The sessile marine invertebrates attach themselves to a substrate and stay there throughout their life span. Corals belong to this group of immobile animals.

They live in warm shallow water with sunlight and little variation in salinity. Coral reefs are among the most diverse ecosystems in the world, but they are built by animals that are barely able to move at all.

Sea sponges

These are multicellular organisms with no distinct tissue or organs. They are mostly filter feeders and depend upon plankton as their food source. The common sea sponges include glass sponge and Venus’ flower basket sponge.

Sponges are simple multicellular organisms that can be found on the ocean floor. Their bodies consist of loose cells held together by a jelly-like material. They lack true tissues, organs and nervous systems.

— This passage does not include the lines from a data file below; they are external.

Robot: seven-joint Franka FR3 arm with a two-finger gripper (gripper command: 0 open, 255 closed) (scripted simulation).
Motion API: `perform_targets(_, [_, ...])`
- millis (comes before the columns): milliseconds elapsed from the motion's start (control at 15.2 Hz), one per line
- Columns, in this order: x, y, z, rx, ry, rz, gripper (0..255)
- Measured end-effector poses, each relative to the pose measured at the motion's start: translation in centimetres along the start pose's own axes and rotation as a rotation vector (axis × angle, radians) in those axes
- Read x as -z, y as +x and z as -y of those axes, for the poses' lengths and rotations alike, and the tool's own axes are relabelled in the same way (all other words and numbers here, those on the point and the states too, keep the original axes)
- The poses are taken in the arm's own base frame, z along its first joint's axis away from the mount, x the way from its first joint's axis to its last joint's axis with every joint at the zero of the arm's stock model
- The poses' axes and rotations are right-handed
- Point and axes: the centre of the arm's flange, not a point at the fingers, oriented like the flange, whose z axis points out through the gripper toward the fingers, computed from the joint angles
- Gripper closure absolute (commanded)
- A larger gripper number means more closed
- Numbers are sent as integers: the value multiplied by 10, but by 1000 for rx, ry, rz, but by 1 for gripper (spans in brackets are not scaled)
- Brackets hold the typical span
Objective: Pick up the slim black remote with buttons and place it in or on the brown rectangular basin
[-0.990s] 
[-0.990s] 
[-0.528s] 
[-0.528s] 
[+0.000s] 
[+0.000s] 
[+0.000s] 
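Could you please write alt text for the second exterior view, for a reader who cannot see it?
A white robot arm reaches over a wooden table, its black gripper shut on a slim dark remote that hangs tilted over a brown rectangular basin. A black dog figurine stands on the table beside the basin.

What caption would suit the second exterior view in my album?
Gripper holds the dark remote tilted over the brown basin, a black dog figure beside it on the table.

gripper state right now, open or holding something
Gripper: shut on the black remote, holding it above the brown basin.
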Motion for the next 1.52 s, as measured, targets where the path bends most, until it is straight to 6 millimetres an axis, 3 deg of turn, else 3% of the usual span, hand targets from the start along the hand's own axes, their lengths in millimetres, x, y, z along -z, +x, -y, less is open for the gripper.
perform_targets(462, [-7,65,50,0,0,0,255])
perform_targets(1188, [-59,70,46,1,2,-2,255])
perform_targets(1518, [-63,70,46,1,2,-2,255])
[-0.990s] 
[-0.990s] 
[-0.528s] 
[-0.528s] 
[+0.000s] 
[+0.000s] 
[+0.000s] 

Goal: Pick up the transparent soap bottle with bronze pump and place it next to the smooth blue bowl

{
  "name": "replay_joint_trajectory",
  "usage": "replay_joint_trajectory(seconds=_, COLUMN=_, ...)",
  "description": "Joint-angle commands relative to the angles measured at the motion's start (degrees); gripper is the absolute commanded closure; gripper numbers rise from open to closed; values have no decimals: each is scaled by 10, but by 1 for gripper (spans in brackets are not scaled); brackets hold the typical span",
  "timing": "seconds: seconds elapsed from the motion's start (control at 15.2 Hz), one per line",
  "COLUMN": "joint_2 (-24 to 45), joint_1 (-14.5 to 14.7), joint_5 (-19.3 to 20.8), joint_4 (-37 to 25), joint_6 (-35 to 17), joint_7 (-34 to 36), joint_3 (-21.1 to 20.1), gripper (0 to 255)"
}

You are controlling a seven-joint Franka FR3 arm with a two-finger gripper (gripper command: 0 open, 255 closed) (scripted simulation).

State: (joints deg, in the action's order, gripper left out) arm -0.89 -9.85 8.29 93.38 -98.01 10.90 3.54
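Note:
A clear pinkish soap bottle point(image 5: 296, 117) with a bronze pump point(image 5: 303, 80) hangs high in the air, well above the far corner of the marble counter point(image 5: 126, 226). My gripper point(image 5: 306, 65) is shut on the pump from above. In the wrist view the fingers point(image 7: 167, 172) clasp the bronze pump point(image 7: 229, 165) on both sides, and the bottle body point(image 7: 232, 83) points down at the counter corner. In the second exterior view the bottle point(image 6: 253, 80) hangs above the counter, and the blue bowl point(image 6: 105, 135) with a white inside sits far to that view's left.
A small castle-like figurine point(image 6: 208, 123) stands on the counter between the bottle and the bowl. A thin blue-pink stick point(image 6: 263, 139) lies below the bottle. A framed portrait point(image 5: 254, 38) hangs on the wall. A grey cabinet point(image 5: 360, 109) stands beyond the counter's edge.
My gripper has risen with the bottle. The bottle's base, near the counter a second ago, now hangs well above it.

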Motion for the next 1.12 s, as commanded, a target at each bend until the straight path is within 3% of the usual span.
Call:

Sponges attach themselves to rocks or other substrates and use flagella — whip-like structures — to circulate water throughout their bodies. Some species grow as large as 8 feet in diameter, but most are much smaller.

Sponges don’t have mouths, so they must rely on currents to bring food to them. They feed on plankton and other floating microorganisms. To reproduce, sponges release sperm into the water and wait for eggs from another sponge to be carried by the current and fertilize them.

The slowest animals in the world are the sea sponges. They can live up to 2,300 years and have been around for over 650 million years! Sea sponges are filter feeders that strain tiny particles of food from passing water currents with their hollow bodies.

The largest sea sponge in the world is found off the coast of British Columbia. It can grow to over six feet tall and weighs approximately 50 pounds.


These are filter feeders that use their gills for respiration and anchoring themselves to the substrate for movement.